Exercise>
Start the copy at the line holding "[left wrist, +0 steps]" and continue it exactly through the last line of the entries, leaving out pictures and anything else.

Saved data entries

........

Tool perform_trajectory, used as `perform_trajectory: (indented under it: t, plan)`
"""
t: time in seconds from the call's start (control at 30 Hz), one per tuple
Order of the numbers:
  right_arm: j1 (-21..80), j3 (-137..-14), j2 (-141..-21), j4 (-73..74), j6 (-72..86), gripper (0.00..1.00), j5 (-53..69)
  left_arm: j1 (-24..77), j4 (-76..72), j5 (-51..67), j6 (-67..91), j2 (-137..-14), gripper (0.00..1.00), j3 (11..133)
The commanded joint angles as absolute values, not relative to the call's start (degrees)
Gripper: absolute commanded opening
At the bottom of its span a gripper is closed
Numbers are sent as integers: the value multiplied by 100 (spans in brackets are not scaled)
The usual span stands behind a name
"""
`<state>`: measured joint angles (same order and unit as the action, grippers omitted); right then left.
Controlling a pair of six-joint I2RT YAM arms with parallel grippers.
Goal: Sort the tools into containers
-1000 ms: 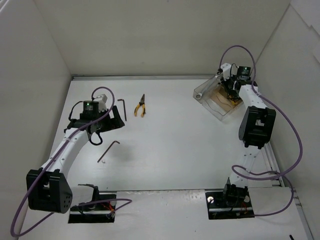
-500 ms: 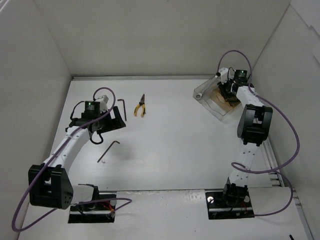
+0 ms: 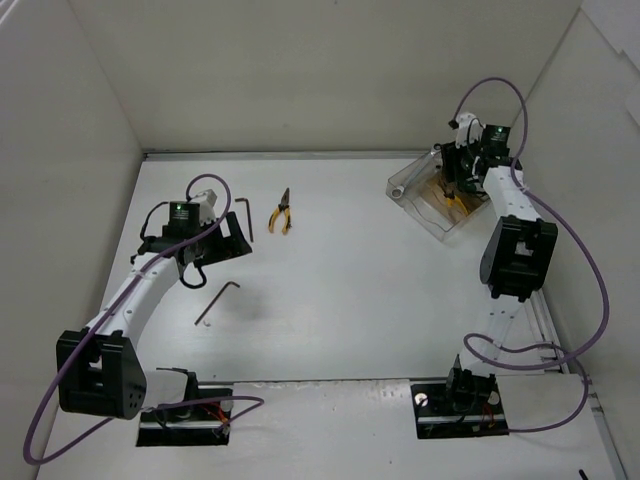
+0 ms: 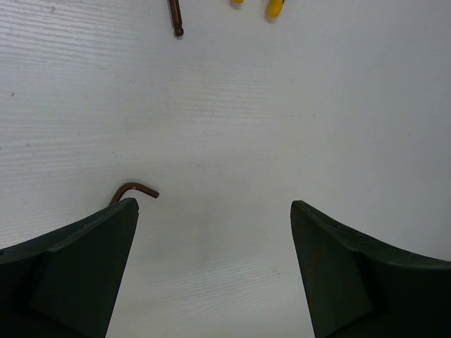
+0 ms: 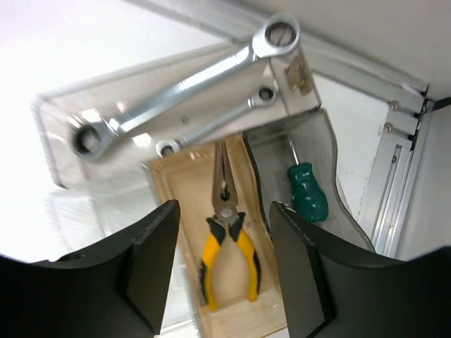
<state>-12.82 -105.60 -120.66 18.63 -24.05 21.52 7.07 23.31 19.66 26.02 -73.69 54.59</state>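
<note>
The clear box [image 3: 425, 190] stands at the back right, and its tan bottom [image 5: 180, 190] shows in the right wrist view. In it lie yellow-handled pliers [image 5: 229, 246], two silver wrenches [image 5: 183, 91] [image 5: 218, 123] along its clear far wall, and a green-handled screwdriver [image 5: 309, 193] at its right side. My right gripper [image 3: 458, 172] [image 5: 225, 205] hangs open and empty above the pliers. On the table lie a second pair of yellow pliers [image 3: 281, 212] and two hex keys [image 3: 244, 215] [image 3: 217, 300]. My left gripper [image 3: 215, 242] [image 4: 213, 204] is open above the table, with one hex key's bend [image 4: 134, 189] by its left finger.
White walls enclose the table on three sides. A metal rail [image 5: 394, 141] runs along the right edge behind the box. Purple cables [image 3: 590, 290] loop from both arms. The pliers' yellow handle tips [image 4: 273, 7] show at the top of the left wrist view.
My right wrist has lifted and swung slightly back over the box, with its cable loop higher. The left gripper has stayed in place.
</note>
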Motion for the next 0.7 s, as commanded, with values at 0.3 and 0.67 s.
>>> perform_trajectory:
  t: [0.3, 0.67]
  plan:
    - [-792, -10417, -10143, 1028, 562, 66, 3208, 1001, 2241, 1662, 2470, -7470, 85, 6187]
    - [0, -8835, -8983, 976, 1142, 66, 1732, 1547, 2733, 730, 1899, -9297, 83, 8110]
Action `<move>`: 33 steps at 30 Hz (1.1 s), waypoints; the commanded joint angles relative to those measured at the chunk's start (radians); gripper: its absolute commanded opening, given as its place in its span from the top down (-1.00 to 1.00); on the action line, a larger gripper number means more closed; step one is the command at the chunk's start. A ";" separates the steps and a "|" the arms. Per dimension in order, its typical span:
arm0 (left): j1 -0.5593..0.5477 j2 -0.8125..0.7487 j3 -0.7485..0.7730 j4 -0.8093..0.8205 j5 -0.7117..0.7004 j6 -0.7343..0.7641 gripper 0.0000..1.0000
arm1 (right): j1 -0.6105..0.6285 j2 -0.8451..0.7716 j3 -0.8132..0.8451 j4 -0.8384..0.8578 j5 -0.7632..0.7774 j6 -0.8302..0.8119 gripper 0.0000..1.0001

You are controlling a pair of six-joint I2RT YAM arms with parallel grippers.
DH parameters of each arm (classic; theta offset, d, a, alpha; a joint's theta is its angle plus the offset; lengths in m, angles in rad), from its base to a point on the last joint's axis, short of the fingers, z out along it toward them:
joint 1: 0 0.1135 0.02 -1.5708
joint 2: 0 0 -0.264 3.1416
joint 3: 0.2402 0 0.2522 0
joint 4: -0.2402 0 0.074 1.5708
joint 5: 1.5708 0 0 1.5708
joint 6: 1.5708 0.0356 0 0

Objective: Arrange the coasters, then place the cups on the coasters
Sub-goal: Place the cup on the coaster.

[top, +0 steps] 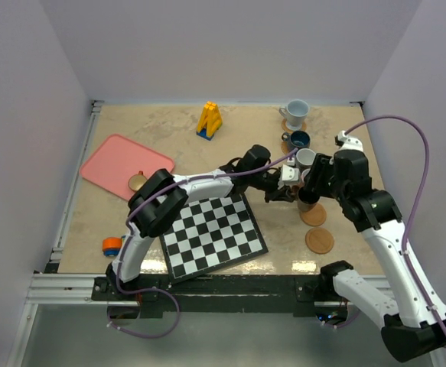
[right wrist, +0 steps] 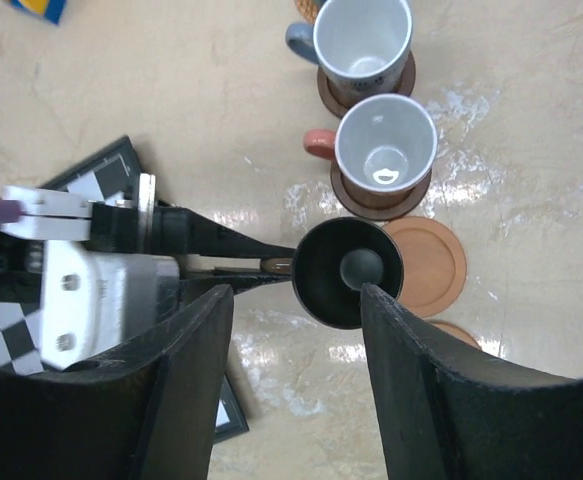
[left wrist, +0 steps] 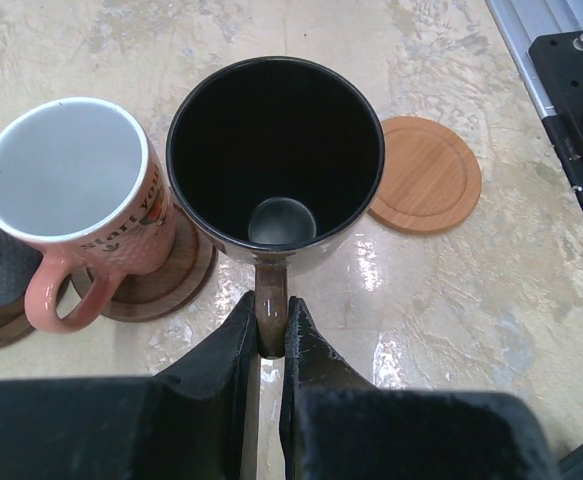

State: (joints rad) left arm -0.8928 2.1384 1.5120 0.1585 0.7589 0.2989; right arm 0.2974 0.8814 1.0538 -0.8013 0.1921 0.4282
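On the beige marbled table (top: 169, 130), my left gripper (left wrist: 271, 322) is pinched nearly closed on the handle of the black mug (left wrist: 271, 140). That mug stands between the pink mug (left wrist: 66, 170), on its dark coaster (left wrist: 176, 285), and a bare light coaster (left wrist: 429, 175). I can't tell whether its base touches down. My right gripper (right wrist: 291, 300) hangs above it, jaws apart, holding nothing.

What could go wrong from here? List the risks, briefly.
1. The left gripper pinches the black cup only by its thin handle; the cup may pivot or slip.
2. The pink cup stands close beside it; a sideways move could knock it off its coaster.
3. The right gripper hangs open over the black cup, near the left gripper; they could collide.
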 commanded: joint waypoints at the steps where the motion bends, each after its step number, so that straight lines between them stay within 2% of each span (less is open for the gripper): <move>1: -0.014 0.032 0.086 0.039 0.031 0.023 1.00 | 0.000 -0.079 0.034 0.057 0.079 0.083 -0.10; 11: -0.031 0.116 0.200 -0.011 0.017 0.029 1.00 | 0.000 -0.209 0.081 0.146 0.081 0.095 -0.04; 33: -0.057 0.216 0.333 -0.091 -0.012 0.031 1.00 | 0.000 -0.223 0.074 0.136 0.049 0.064 -0.04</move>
State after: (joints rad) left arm -0.9401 2.3600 1.7878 0.0196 0.7235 0.3073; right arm 0.2974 0.6758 1.1145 -0.6903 0.2440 0.5007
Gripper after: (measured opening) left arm 0.109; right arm 0.523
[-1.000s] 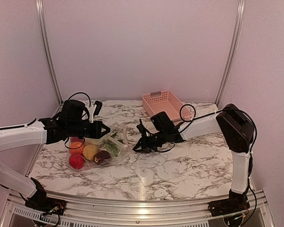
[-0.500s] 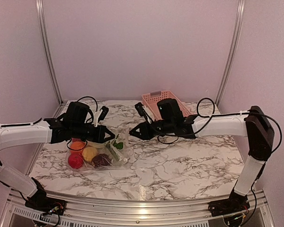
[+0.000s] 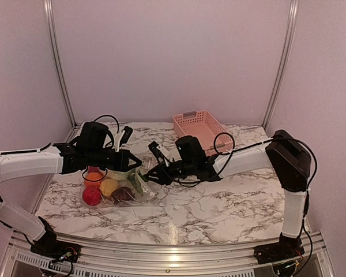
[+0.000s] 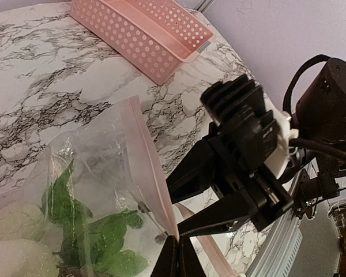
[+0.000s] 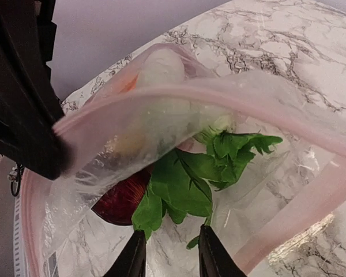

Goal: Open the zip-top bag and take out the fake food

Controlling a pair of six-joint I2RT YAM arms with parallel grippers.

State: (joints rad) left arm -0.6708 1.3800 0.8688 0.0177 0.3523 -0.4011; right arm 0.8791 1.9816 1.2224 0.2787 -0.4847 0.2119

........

Exercise output>
[left wrist, +0 steps] 

State: (joints rad) left arm -0.8928 2.1384 1.5120 0.1585 0.7589 0.2989; right arm 0.2974 0.8814 1.0538 -0.8013 0.1921 0.4282
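On the beige marbled table (top: 169, 130), my left gripper (left wrist: 271, 322) is pinched nearly closed on the handle of the black mug (left wrist: 271, 140). That mug stands between the pink mug (left wrist: 66, 170), on its dark coaster (left wrist: 176, 285), and a bare light coaster (left wrist: 429, 175). I can't tell whether its base touches down. My right gripper (right wrist: 291, 300) hangs above it, jaws apart, holding nothing.

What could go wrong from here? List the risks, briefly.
1. The left gripper pinches the black cup only by its thin handle; the cup may pivot or slip.
2. The pink cup stands close beside it; a sideways move could knock it off its coaster.
3. The right gripper hangs open over the black cup, near the left gripper; they could collide.
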 commanded: joint waypoints at the steps where the motion bends, each after its step number, so that straight lines between them stay within 2% of each span (less is open for the gripper): <move>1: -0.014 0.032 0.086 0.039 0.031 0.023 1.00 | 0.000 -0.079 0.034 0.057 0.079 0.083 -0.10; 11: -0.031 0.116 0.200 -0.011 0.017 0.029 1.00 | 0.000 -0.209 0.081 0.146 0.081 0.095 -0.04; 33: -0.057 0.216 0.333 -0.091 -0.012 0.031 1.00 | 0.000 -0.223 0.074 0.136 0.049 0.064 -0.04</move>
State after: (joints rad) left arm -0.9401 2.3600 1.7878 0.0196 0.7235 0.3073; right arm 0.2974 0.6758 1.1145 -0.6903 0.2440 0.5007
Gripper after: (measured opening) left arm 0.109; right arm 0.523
[-1.000s] 
[-0.500s] 
[+0.000s] 
[+0.000s] 
[+0.000s] 

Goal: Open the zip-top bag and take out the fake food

Controlling a pair of six-joint I2RT YAM arms with parallel grippers.

State: (joints rad) left arm -0.6708 1.3800 0.8688 0.0177 0.3523 -0.4011; right arm 0.8791 1.9816 1.2224 0.2787 -0.4847 0.2119

No more is needed for this exercise.